How can I use English language letter frequencies in my Caesar Cipher deciphering assignment?

Question

I have an assignment to create a program that can decipher a Caesar Cipher that the user enters. The teacher provided us with a helper function:

double letterScore(char ch){
    if (ch == 'A' || ch == 'a') return .0684;
    if (ch == 'B' || ch == 'b') return .0139;
    if (ch == 'C' || ch == 'c') return .0146;
    if (ch == 'D' || ch == 'd') return .0456;
    if (ch == 'E' || ch == 'e') return .1267;
    if (ch == 'F' || ch == 'f') return .0234;
    if (ch == 'G' || ch == 'g') return .0180;
    if (ch == 'H' || ch == 'h') return .0701;
    if (ch == 'I' || ch == 'i') return .0640;
    if (ch == 'J' || ch == 'j') return .0033;
    if (ch == 'K' || ch == 'k') return .0093;
    if (ch == 'L' || ch == 'l') return .0450;
    if (ch == 'M' || ch == 'm') return .0305;
    if (ch == 'N' || ch == 'n') return .0631;
    if (ch == 'O' || ch == 'o') return .0852;
    if (ch == 'P' || ch == 'p') return .0136;
    if (ch == 'Q' || ch == 'q') return .0004;
    if (ch == 'R' || ch == 'r') return .0534;
    if (ch == 'S' || ch == 's') return .0659;
    if (ch == 'T' || ch == 't') return .0850;
    if (ch == 'U' || ch == 'u') return .0325;
    if (ch == 'V' || ch == 'v') return .0084;
    if (ch == 'W' || ch == 'w') return .0271;
    if (ch == 'X' || ch == 'x') return .0007;
    if (ch == 'Y' || ch == 'y') return .0315;
    if (ch == 'Z' || ch == 'z') return .0004;
    return 0.0;
}

Apparently, these numbers are meant to be used for letter frequencies in the English language to determine what phrases are best to output as the deciphered phrase. For example, you'd expect that 12.67% of letters in a book are the letter "e", and so the return value for if the inputted letter is "e" is 0.1267.

That was the helper function. We are supposed to implement it inside another function, decipher, which will have a string parameter str. Decipher will be implemented 25 times within main and will decipher the string that the user inputs. The only issue is, I don't understand how I can use the helper function letterScore within decipher to discern how to decipher the Caesar Cipher given.
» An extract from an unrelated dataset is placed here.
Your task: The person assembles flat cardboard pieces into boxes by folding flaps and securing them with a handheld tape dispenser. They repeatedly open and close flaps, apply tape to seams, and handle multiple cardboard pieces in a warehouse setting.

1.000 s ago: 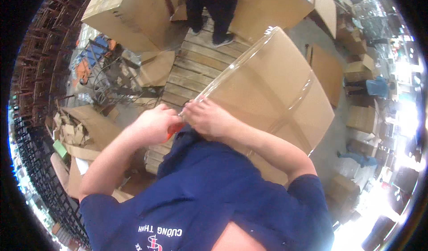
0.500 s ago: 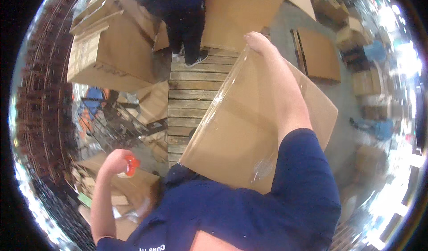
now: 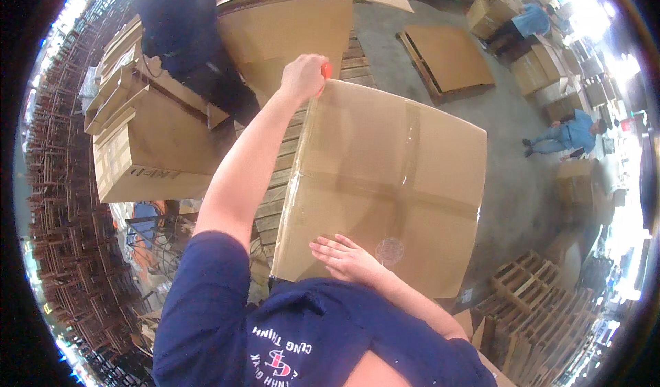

You could use a `std::map` if that hekps. – πάντα ῥεῖ Dec 13 '20 at 20:39 — πάντα ῥεῖ, Dec 13 '20 at 20:39

πάντα ῥεῖ · Answer 1 · 2020-12-13T20:50:37.753

1

I don't understand how I can use the helper function letterScore within decipher to discern how to decipher the Caesar Cipher given.

Well, you can first read the ciphered text, and build a profile of the letters' occurence, store that in a std::map<char,double>, the double value represents the ratio number of char occurence / total text size as percentage value.

The next step is, to determine which values in that map you build before, will be nearest to the standard percentages. If you find matches you can replace the characters, and present that as possible deciphered result.

edited Dec 13 '20 at 20:50

answered Dec 13 '20 at 20:45

πάντα ῥεῖ

1
13
116
190

I don't really understand what you mean by map, sorry. We are expected to complete the project without things like arrays, vectors, maps. I'm kinda worried I'll lose credit for that. Can you please elaborate on what map means though? It sounds interesting. – Rahiz Khan Dec 13 '20 at 21:12
πάντα ῥεi, I don't seem to see any mention of map in the link you gave. – Rahiz Khan Dec 14 '20 at 00:58
Thank you! What does it mean to build a profile of the letters' occurrence though? I'm not sure how I'd do that. – Rahiz Khan Dec 14 '20 at 00:59
1

@RahizKhan Ooops, sorry. That was wrongly loaded into my clipboard buffer. I meant to link you here: https://en.cppreference.com/w/cpp/container/map – πάντα ῥεῖ Dec 14 '20 at 01:00
@RahizKhan _"What does it mean to build a profile of the letters' occurrence though?"_ It's a kind of _"dictionary"_, where the `char` is the lookup key, and the associated `double` (dictionary entry) is the calculated ratio of occurrence. – πάντα ῥεῖ Dec 14 '20 at 01:02

score 1 · Answer 2 · answered Dec 14 '20 at 14:24

To decipher a Caesar cipher you try all 25 possible shifts and try to pick out the right shift. This is called "Running down the alphabet" and it looks like this:

NBCM CM UH YRUGJFY
ocdn dn vi zsvhkgz
pdeo eo wj atwilha
qefp fp xk buxjmib
rfgq gq yl cvyknjc
sghr hr zm dwzlokd
this is an example
uijt jt bo fybnqmf
vjku ku cp gzcorng
wklv lv dq hadpsoh
xlmw mw er ibeqtpi
ymnx nx fs jcfruqj
znoy oy gt kdgsvrk
aopz pz hu lehtwsl
bpqa qa iv mfiuxtm
cqrb rb jw ngjvyun
drsc sc kx ohkwzvo
estd td ly pilxawp
ftue ue mz qjmybxq
guvf vf na rknzcyr
hvwg wg ob sloadzs
iwxh xh pc tmpbeat
jxyi yi qd unqcfbu
kyzj zj re vordgcv
lzak ak sf wpsehdw
mabl bl tg xqtfiex

What you do is generate each of the 25 shifts in turn, testing each one by adding the score for all the letters: "vjku" will score lower than "this" for example. Keep a note of the shift with the best score so far. When you have tried all 25 possible shifts, the one with the highest score should give the right answer.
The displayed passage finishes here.